From the records below, find each line with the string "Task" and copy it.

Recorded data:
══════════
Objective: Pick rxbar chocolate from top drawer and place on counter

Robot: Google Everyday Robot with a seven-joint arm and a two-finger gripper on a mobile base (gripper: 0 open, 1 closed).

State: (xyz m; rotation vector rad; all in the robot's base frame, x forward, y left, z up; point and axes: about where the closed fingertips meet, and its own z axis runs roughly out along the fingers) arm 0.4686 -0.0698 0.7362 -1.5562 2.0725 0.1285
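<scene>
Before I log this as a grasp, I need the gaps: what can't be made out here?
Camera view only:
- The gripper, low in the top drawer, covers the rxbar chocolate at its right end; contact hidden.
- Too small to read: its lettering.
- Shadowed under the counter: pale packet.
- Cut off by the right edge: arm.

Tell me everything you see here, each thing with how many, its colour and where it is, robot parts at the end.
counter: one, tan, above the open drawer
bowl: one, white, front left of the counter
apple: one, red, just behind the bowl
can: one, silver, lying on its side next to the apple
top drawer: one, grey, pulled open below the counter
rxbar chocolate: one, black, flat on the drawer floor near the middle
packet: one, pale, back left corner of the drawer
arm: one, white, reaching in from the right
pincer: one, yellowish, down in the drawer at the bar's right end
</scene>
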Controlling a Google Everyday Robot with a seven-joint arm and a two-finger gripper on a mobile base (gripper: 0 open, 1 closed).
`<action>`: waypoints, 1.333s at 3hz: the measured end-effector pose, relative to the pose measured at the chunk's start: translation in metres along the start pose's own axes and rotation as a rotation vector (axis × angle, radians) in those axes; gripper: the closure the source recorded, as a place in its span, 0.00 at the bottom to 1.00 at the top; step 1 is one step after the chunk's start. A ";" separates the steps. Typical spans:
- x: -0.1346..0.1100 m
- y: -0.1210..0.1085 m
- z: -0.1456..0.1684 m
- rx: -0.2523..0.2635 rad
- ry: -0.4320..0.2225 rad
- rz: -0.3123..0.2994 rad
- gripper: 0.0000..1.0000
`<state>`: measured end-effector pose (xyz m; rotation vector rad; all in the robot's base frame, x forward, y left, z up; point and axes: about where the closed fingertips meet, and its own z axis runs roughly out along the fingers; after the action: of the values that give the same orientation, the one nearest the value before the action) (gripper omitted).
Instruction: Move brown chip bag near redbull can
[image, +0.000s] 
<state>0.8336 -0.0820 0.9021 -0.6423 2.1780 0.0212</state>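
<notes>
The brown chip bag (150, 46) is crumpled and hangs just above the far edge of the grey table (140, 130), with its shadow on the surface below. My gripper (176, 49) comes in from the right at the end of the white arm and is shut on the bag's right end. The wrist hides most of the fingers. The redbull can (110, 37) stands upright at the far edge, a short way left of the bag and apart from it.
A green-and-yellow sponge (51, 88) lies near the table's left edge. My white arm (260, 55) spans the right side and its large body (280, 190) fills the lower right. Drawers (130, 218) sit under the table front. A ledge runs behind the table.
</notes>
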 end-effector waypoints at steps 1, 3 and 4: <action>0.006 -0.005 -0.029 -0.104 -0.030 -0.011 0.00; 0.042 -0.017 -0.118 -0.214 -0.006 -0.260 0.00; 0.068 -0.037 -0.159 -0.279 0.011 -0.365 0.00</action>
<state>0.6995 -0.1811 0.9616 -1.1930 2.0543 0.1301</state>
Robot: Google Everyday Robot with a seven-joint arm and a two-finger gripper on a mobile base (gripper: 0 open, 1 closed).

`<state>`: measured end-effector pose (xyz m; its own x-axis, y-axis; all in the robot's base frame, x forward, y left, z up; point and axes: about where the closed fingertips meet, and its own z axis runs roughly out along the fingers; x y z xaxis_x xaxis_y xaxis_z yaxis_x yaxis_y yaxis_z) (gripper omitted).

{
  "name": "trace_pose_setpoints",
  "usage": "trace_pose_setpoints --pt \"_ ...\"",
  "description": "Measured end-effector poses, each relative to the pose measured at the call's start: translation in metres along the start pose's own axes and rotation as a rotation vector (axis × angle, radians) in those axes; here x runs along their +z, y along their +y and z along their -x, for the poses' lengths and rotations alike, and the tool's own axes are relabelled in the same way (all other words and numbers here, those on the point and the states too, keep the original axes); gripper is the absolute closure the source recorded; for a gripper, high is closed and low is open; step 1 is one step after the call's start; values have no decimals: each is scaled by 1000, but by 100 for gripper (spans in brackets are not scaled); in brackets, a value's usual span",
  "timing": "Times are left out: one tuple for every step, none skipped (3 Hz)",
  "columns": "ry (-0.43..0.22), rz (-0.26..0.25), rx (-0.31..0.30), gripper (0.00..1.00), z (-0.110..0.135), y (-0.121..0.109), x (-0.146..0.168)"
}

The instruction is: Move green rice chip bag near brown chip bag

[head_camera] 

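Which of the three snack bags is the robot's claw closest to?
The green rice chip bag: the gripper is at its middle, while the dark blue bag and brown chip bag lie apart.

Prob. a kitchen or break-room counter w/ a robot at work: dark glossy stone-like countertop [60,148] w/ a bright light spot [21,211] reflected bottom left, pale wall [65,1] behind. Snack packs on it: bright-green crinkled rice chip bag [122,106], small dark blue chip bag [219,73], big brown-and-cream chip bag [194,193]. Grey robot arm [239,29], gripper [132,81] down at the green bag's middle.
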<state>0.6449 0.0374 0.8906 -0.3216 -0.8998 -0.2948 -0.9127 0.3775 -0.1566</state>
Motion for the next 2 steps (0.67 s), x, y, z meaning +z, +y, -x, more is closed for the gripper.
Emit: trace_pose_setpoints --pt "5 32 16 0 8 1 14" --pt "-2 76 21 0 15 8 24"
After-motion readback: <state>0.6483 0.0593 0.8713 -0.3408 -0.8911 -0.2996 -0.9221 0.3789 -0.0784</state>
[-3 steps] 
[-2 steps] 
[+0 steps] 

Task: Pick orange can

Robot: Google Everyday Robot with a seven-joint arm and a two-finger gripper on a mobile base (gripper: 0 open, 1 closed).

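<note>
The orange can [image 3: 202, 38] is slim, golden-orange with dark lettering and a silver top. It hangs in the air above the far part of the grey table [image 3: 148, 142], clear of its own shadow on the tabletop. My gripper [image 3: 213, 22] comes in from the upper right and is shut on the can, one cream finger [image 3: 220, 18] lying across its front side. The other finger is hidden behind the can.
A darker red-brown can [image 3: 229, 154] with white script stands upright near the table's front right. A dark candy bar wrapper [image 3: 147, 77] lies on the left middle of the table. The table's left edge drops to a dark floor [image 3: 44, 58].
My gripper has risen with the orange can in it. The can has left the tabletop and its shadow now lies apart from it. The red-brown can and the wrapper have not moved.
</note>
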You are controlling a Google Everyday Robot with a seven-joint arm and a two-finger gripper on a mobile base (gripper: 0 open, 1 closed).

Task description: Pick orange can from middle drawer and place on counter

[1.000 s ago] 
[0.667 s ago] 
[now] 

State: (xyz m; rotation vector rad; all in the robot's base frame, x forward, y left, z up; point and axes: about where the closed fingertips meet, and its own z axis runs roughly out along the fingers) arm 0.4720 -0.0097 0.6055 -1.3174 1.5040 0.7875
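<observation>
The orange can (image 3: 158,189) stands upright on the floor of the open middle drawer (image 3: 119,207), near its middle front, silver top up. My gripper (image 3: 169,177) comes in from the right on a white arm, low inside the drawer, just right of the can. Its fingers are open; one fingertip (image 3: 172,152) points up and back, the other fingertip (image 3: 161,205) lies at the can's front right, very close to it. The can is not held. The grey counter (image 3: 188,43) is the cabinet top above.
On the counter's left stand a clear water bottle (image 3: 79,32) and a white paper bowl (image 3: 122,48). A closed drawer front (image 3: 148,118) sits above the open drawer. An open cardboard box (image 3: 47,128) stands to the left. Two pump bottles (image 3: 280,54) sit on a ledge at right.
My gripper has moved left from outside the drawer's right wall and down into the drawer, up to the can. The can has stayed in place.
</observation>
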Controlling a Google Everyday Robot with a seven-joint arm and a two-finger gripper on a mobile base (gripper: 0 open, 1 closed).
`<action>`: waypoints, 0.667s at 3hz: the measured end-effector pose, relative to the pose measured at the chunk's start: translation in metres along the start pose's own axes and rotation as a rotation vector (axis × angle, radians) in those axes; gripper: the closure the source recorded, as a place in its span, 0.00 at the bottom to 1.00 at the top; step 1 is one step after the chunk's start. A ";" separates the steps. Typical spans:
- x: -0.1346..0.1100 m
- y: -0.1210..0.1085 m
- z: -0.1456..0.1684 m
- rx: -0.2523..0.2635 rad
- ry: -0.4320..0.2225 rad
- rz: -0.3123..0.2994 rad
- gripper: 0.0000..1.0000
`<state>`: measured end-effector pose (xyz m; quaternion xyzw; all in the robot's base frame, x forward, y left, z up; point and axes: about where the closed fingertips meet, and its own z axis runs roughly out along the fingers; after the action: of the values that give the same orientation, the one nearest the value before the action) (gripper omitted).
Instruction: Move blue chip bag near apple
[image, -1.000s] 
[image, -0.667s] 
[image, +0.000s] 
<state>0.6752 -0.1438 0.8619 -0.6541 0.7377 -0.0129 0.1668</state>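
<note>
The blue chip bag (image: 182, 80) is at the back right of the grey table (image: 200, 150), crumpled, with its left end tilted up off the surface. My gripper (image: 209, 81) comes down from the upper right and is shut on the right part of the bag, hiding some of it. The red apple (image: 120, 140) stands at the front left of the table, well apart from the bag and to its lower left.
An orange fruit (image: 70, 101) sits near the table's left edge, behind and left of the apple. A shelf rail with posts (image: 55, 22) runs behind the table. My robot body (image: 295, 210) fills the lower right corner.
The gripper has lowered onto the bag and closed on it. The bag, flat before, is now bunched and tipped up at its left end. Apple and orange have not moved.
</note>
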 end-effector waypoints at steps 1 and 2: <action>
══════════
### SOLUTION FOR THIS EXERCISE
Task: Pick orange can
Task description: Pick orange can from middle drawer and place on counter

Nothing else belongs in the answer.